= Beginning of Section =
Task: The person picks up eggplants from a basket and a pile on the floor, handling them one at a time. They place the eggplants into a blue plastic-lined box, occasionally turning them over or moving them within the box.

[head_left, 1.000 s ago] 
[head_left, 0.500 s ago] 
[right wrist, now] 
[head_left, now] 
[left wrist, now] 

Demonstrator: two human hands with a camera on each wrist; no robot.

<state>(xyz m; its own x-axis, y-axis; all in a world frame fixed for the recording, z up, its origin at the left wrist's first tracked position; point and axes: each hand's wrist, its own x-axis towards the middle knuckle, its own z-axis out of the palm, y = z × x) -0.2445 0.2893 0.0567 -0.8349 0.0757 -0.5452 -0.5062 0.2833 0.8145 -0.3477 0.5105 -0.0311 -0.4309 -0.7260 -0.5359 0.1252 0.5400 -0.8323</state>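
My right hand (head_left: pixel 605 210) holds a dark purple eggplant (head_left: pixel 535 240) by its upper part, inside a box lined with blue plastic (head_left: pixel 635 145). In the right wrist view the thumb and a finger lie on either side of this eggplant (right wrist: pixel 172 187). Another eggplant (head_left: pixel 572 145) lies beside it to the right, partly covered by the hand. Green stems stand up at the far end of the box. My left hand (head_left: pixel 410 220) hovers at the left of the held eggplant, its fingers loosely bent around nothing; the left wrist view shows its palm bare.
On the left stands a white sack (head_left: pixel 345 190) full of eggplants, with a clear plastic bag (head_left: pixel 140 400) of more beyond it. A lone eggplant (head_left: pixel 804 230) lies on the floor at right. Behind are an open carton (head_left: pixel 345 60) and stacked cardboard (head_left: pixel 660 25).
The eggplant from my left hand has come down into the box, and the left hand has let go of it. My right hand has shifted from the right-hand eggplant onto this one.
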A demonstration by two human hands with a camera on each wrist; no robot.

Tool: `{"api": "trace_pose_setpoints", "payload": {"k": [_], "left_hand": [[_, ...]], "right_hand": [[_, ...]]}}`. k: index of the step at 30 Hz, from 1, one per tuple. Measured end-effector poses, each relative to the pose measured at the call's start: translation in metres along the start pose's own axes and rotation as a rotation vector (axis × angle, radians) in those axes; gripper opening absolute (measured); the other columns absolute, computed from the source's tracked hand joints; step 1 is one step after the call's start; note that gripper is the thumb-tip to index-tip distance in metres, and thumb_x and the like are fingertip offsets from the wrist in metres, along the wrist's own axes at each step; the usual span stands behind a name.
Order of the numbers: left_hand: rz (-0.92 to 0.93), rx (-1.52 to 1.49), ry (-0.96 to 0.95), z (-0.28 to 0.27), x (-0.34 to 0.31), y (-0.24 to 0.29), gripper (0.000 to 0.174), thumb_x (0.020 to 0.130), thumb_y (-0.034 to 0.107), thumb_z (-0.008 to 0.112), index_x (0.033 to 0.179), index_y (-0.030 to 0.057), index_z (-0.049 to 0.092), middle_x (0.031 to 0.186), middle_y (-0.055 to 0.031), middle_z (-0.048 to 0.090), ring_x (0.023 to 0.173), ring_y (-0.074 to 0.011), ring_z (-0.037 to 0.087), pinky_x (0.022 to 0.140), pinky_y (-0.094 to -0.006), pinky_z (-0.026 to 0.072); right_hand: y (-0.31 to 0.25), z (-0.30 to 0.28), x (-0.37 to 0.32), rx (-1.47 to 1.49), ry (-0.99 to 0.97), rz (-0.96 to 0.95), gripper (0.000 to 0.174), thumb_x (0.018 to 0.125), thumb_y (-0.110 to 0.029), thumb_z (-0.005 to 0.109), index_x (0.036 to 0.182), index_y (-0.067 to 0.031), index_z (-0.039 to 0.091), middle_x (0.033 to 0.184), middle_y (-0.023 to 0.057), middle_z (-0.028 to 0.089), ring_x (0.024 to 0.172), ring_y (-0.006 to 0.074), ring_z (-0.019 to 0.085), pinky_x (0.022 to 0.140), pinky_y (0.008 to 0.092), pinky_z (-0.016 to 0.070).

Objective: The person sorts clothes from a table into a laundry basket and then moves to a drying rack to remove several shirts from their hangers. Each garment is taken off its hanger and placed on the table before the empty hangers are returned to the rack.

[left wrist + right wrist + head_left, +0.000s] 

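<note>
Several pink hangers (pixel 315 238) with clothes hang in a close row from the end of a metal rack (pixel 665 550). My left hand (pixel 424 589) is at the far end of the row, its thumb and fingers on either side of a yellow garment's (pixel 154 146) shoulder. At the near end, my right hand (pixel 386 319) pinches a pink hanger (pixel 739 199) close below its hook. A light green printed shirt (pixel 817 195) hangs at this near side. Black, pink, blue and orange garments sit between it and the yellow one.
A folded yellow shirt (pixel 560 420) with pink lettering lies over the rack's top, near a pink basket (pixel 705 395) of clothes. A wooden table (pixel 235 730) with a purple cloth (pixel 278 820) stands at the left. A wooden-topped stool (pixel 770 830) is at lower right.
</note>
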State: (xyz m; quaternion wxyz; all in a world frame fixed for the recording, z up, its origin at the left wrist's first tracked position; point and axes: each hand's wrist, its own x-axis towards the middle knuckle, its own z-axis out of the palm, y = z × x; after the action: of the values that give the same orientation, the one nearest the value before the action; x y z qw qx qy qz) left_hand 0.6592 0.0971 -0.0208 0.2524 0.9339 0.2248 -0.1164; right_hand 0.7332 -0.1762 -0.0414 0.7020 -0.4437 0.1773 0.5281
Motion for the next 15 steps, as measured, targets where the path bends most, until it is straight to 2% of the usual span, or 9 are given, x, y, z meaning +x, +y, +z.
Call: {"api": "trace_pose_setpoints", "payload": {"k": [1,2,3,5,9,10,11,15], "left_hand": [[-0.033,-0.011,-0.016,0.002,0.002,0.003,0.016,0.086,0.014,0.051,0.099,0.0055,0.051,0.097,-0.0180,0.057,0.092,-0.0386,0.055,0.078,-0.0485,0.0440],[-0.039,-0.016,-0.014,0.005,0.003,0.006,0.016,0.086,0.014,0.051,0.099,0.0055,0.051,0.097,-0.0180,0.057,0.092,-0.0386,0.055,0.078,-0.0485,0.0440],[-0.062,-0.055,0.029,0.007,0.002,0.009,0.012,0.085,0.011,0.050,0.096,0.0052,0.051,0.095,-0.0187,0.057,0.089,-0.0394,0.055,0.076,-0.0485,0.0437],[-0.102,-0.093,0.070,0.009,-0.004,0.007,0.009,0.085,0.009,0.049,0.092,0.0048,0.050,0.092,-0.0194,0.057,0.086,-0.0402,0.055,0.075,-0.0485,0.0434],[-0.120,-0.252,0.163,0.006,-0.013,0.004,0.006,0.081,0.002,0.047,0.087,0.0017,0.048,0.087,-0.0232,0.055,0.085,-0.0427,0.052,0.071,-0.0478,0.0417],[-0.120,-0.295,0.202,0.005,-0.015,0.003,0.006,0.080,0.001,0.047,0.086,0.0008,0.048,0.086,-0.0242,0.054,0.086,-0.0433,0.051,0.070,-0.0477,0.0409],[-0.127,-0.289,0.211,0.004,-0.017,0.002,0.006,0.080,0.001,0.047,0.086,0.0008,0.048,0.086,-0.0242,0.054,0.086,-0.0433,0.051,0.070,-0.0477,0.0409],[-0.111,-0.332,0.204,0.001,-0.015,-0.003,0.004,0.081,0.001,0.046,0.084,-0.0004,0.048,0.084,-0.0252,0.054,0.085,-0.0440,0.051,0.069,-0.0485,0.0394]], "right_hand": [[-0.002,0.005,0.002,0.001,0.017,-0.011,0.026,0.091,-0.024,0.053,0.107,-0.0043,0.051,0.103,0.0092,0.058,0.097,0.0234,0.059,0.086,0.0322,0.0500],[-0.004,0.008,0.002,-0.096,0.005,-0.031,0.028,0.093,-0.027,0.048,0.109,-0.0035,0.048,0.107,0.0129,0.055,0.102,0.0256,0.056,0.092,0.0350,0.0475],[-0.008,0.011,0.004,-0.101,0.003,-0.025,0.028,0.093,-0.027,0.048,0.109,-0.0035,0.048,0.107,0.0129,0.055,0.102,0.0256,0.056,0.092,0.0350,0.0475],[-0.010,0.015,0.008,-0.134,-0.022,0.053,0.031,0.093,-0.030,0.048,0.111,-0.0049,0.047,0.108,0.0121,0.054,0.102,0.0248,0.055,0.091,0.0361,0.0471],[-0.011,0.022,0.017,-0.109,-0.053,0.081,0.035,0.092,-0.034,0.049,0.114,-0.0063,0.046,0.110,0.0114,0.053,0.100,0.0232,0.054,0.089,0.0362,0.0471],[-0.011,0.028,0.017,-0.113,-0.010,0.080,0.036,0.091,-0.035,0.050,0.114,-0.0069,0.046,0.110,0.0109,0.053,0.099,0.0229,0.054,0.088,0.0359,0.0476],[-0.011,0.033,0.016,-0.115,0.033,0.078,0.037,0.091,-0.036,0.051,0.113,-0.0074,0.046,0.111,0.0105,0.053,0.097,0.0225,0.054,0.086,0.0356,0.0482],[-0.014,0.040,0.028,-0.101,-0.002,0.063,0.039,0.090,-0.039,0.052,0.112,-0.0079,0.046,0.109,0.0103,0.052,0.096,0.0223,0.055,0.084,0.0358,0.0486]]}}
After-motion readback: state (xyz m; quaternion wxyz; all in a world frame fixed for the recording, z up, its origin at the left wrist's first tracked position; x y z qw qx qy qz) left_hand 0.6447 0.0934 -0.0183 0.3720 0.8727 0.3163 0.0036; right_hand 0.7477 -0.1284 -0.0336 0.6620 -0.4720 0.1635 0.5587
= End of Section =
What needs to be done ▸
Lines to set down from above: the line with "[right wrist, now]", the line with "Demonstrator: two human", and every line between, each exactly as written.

Result of this task ▸
[right wrist, now] 
[head_left, now] 
[left wrist, now] 

Demonstrator: two human hands with a camera on each wrist; no robot.

The answer given is complete.